Bill Stroud

Personal information
- Full name: William James Alfred Stroud
- Date of birth: 7 July 1919
- Place of birth: London, England
- Date of death: 5 October 2006 (aged 87)
- Place of death: Southampton, England
- Height: 5 ft 9 in (1.75 m)
- Position: Wing half

Youth career
- Regents Park School
- Highbury Sports
- 1938–1940: Southampton

Senior career*
- Years: Team / Apps / (Gls)
- 1940–1947: Southampton / 29 / (4)
- 1947–1950: Leyton Orient / 65 / (1)
- 1950–1953: Newport County / 63 / (1)
- 1953–1954: Hastings United

= Bill Stroud =

English footballer (1919–2006)

William James Alfred Stroud (7 July 1919 – 5 October 2006) was a football player and coach who played as a wing half. Born in Hammersmith, Stroud played the first half of his professional career with Southampton, and later played for Leyton Orient, Newport County and Hastings United. He retired from professional football in 1954, after which he worked in coaching positions at former clubs Newport County and Southampton.

==Life and career==
Stroud was a product of youth football in Hampshire, and eventually signed as a youth player at Southampton in May 1938 at the age of 18. He signed professional terms with the club in February 1940, and during the break from competitive football due to World War II made almost 200 appearances and converted from a forward to a wing half. Despite this lengthy allegiance to the Saints, Stroud spent only the first season after the war with the club in the Second Division, making 29 league appearances and scoring four goals, mainly from the right side of the half back line.

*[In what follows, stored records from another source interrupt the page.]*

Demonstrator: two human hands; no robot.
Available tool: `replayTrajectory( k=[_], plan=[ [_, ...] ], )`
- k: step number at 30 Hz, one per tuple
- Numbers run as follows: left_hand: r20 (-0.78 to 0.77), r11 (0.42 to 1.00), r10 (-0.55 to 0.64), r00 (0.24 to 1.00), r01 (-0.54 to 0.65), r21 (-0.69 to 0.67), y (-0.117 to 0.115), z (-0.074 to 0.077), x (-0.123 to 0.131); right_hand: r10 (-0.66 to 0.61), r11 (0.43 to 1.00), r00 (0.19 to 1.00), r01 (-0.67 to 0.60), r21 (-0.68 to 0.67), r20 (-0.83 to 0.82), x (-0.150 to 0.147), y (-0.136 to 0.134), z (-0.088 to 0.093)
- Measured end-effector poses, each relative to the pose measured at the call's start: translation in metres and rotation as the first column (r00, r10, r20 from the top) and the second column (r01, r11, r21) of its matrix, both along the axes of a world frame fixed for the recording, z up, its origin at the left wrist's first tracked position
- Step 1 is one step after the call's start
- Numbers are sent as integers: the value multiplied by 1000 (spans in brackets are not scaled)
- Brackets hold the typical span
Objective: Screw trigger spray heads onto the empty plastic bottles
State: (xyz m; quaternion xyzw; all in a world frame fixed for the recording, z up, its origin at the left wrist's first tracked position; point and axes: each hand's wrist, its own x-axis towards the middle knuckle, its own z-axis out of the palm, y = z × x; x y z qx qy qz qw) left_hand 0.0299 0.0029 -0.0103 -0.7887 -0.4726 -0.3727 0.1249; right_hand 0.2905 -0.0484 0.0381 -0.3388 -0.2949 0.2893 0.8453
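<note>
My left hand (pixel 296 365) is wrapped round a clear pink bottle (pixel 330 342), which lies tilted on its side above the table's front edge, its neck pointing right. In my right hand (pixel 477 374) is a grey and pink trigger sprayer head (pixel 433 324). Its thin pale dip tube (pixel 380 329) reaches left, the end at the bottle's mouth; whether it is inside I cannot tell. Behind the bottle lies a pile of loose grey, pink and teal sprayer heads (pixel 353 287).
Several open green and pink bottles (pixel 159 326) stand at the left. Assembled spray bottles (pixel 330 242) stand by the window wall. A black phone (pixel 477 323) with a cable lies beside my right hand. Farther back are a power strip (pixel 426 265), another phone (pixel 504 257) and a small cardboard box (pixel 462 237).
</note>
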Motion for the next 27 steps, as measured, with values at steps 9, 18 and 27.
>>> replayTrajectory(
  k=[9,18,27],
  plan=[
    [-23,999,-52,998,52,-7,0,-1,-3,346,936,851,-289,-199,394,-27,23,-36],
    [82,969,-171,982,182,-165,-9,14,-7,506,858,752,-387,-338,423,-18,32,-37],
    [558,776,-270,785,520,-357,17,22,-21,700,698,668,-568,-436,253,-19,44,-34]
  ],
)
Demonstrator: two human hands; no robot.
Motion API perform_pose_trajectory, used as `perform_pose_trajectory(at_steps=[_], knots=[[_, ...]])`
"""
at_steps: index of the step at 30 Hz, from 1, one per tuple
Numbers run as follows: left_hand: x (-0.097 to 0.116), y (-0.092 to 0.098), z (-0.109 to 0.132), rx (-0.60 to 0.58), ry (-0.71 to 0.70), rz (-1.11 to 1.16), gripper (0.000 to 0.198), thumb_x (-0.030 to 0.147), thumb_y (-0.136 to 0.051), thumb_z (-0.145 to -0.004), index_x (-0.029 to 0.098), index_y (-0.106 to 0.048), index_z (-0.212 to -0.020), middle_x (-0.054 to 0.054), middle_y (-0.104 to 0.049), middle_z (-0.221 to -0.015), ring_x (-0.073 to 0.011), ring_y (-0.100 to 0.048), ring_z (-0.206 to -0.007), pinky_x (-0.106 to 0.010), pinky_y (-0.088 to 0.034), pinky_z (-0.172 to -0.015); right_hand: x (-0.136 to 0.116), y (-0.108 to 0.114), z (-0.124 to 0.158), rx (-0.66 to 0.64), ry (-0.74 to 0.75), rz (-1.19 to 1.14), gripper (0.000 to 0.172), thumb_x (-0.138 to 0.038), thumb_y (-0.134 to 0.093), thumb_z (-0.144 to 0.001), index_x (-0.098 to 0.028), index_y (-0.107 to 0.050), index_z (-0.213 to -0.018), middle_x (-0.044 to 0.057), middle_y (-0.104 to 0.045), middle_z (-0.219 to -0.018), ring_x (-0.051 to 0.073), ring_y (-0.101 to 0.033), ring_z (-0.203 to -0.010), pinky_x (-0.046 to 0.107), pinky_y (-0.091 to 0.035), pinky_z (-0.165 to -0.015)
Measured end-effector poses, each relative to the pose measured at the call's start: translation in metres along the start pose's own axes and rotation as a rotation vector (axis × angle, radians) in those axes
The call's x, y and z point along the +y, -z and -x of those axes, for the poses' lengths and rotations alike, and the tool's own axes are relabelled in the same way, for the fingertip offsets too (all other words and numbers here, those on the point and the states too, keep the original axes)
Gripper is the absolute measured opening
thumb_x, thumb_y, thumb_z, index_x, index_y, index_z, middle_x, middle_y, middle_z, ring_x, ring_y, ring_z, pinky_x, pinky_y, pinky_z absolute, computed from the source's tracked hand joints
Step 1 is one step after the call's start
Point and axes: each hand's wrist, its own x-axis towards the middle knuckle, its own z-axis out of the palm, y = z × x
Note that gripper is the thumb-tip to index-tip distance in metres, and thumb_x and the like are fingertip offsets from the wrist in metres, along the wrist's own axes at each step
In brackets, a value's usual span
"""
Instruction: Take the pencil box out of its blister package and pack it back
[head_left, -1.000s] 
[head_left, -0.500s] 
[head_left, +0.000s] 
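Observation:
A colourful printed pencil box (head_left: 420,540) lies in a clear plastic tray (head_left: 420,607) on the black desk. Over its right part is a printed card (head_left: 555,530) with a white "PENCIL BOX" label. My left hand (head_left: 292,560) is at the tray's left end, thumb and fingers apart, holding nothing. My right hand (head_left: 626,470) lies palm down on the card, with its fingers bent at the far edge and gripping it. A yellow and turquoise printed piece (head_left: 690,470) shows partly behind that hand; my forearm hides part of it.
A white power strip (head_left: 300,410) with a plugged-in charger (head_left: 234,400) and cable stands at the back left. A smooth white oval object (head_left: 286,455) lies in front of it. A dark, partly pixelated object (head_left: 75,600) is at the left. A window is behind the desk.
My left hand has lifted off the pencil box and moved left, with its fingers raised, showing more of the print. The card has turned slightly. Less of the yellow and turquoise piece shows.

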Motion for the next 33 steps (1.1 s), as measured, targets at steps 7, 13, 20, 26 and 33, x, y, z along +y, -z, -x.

In June 1947 Stroud joined Leyton Orient as part of a deal which saw full back Ted Ballard taking his place in the Southampton squad. First-team league football was similarly available for the wing half at the London club, and Stroud made 65 league appearances for the team in three seasons. In June 1950 he moved up to Welsh side Newport County for three seasons, and later finished his playing career with Southern League side Hastings United.

After retiring from playing, Stroud returned to Newport County as coach of the reserves team, where he remained for nine years before returning to Southampton to work as youth team assistant coach. During his 24-year stint with the Southampton Academy, Stroud assisted in the development of such legendary Saints players as Mick Channon, Matthew Le Tissier and Alan Shearer, before retiring in 1987 after briefly working as the coach for a Hants Intermediate XI team.